▼▼▼

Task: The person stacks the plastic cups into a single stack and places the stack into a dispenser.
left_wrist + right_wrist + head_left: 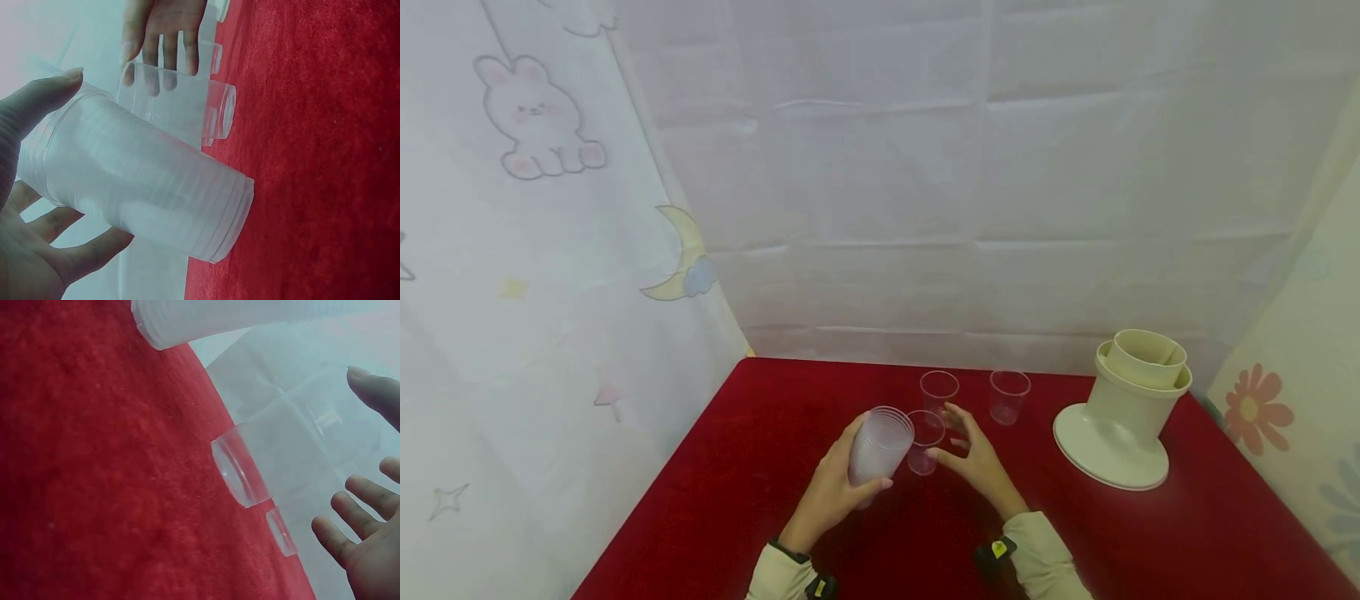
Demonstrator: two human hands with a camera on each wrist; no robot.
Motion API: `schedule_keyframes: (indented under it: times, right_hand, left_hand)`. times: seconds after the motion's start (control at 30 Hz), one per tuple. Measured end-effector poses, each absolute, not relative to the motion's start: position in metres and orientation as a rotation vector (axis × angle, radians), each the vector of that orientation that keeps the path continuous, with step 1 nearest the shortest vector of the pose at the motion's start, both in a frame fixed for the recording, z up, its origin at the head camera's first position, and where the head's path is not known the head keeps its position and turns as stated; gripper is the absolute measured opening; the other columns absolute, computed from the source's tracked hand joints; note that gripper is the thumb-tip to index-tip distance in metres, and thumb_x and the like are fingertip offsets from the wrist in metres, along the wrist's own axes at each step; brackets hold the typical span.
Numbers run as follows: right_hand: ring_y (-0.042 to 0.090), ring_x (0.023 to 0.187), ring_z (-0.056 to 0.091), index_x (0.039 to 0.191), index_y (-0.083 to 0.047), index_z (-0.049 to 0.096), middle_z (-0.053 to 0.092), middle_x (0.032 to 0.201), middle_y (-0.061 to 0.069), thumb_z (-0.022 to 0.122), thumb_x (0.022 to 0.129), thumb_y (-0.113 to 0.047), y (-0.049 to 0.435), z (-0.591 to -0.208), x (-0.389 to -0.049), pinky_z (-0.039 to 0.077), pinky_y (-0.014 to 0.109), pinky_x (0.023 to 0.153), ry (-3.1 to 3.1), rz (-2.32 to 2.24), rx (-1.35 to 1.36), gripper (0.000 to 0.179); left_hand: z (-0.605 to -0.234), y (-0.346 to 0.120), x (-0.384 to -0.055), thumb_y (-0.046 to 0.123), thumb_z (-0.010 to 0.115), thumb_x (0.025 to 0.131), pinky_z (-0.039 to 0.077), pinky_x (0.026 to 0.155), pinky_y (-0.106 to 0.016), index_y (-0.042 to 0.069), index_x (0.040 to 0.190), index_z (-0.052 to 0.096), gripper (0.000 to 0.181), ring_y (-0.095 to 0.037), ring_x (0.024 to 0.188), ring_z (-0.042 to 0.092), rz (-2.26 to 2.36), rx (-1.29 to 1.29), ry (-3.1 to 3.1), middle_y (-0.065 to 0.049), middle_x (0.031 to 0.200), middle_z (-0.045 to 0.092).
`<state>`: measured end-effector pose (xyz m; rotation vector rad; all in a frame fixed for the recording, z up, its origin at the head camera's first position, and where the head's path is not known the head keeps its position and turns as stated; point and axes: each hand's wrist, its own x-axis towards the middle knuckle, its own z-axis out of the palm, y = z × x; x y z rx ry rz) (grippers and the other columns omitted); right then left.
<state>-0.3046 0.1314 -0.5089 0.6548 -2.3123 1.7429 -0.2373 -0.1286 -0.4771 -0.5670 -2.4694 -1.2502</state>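
My left hand grips a stack of clear plastic cups, thumb on one side and fingers round the other. In the left wrist view the nested cups tilt, their bases towards the red cloth. Just to their right, a single clear cup stands upright on the cloth. My right hand is beside that cup, its thumb and fingers spread apart. In the right wrist view a gap shows between the fingers and the cup. Two more clear cups stand behind, one straight back and one to the right.
A cream plastic piece with a round flat base and nested tubes stands at the table's right. Red cloth covers the table. Pale printed curtains hang behind it and at both sides.
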Motion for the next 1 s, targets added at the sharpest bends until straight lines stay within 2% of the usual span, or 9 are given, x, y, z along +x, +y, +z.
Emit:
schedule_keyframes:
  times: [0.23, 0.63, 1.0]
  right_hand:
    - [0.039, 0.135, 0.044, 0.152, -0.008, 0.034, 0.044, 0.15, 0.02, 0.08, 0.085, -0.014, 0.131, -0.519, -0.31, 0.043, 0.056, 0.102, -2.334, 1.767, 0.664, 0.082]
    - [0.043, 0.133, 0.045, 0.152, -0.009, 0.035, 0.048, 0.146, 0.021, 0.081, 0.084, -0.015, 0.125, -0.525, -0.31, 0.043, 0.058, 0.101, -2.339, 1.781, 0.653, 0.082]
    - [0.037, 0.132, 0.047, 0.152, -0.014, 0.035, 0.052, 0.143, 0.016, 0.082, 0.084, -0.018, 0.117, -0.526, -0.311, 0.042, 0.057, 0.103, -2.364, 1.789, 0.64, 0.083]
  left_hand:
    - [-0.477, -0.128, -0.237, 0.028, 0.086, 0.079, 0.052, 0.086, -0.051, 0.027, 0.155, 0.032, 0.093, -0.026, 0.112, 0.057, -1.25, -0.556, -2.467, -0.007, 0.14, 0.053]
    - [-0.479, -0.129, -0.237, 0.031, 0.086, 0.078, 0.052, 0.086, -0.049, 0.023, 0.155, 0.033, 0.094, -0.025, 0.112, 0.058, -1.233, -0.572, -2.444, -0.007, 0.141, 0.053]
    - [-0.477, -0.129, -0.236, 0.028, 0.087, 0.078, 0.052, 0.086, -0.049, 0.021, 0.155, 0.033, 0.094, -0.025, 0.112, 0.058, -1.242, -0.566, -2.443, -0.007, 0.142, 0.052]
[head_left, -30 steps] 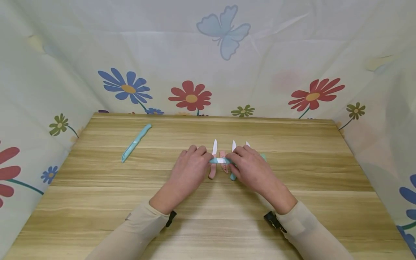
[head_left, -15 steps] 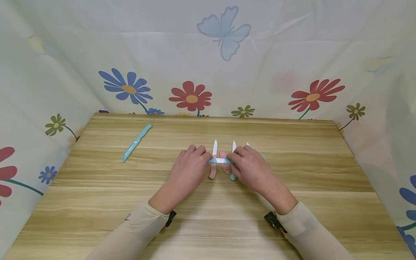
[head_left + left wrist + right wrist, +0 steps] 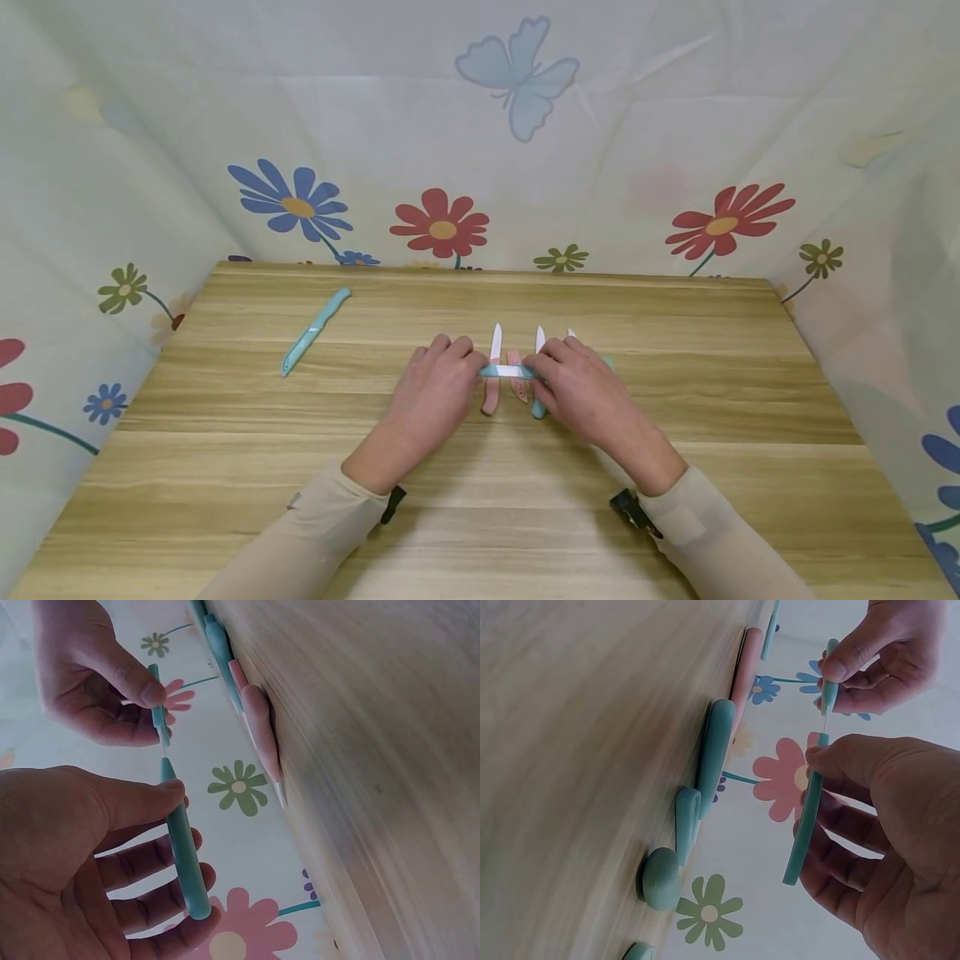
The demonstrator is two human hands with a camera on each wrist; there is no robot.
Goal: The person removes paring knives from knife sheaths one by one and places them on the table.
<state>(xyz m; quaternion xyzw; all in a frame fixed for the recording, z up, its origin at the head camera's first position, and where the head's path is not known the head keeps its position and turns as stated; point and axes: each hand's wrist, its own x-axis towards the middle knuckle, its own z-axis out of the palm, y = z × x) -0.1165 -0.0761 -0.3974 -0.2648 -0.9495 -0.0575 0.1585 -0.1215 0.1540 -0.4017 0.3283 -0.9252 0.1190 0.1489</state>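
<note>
Head view: left hand (image 3: 435, 387) pinching teal knife (image 3: 508, 371) by its handle (image 3: 187, 859); right hand (image 3: 581, 383) pinching its sheath (image 3: 805, 825), blade (image 3: 826, 721) part-bared between, above the table (image 3: 480, 517). Hazard, I judge: jerky force, slipped pinch, cut hand; nearby pink knife (image 3: 491, 397) knocked.

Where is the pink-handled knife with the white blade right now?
In the head view, the pink-handled knife lies centrally on the wooden table, immediately left of the flat pink sheath, beneath the held turquoise-handled knife.
</note>
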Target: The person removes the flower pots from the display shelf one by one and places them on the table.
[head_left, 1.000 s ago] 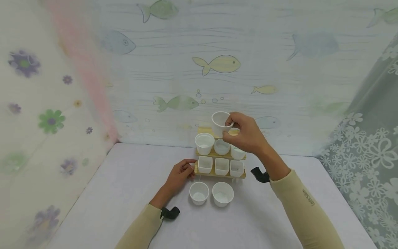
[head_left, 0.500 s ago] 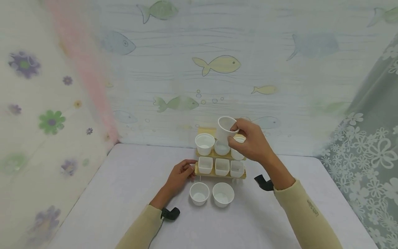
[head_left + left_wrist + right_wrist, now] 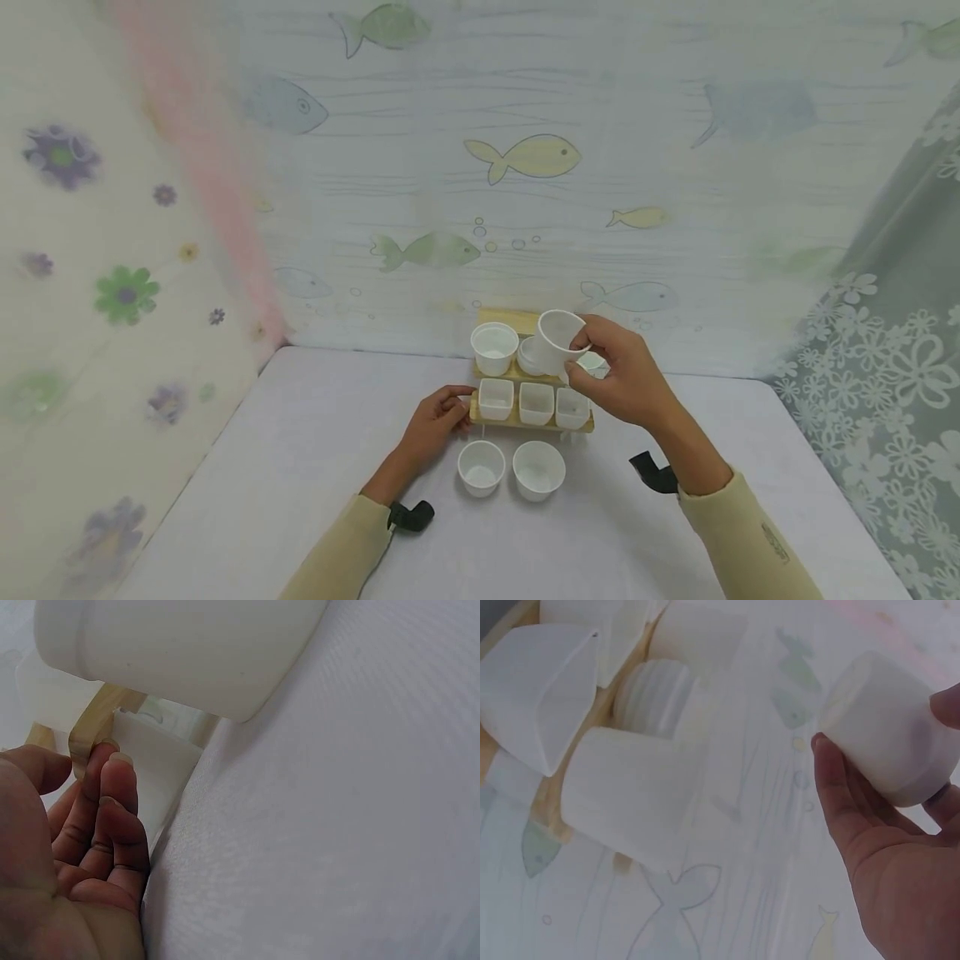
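Head view: white tabletop (image 3: 300,467) bears cups (image 3: 538,483) before fish-patterned wall (image 3: 420,179).

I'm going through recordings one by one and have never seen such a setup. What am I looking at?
No machine here, just someone working bare-handed. The wide picture comes from a head-worn camera looking forward and down; the two close-ups come from wrist cameras. The right grip holds a white cup in the air by a stepped wooden stand, while the left grip pinches the stand's end. White pots stand on the steps; two round pots sit in front on the white tablecloth.
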Demonstrator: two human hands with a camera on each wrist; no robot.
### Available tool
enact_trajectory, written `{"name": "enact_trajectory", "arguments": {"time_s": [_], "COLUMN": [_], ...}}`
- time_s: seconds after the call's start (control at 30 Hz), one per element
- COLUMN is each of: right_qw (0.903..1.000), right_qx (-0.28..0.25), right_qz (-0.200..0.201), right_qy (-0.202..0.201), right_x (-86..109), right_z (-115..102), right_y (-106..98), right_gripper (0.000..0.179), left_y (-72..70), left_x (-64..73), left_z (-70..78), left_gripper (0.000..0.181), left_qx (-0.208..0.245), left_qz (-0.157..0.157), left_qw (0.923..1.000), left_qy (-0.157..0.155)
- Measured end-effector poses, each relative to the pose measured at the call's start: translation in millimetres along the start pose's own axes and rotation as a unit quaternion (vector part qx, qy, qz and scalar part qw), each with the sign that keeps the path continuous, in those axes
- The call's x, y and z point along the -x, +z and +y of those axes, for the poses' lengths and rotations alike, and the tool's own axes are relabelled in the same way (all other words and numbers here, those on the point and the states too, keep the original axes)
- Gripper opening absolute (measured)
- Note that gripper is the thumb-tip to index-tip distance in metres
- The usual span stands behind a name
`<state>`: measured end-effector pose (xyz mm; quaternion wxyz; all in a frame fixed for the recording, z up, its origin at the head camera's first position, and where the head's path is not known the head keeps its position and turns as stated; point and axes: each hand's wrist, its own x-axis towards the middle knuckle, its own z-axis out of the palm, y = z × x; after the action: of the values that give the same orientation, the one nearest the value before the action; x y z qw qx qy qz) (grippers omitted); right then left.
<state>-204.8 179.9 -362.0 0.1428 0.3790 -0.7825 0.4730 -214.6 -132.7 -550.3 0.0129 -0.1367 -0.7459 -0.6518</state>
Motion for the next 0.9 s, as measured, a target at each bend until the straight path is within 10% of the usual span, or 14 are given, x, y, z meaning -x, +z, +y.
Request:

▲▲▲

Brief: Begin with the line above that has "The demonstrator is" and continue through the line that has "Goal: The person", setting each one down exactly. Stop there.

Task output:
The demonstrator is two human hands with a camera on each wrist; there is no robot.
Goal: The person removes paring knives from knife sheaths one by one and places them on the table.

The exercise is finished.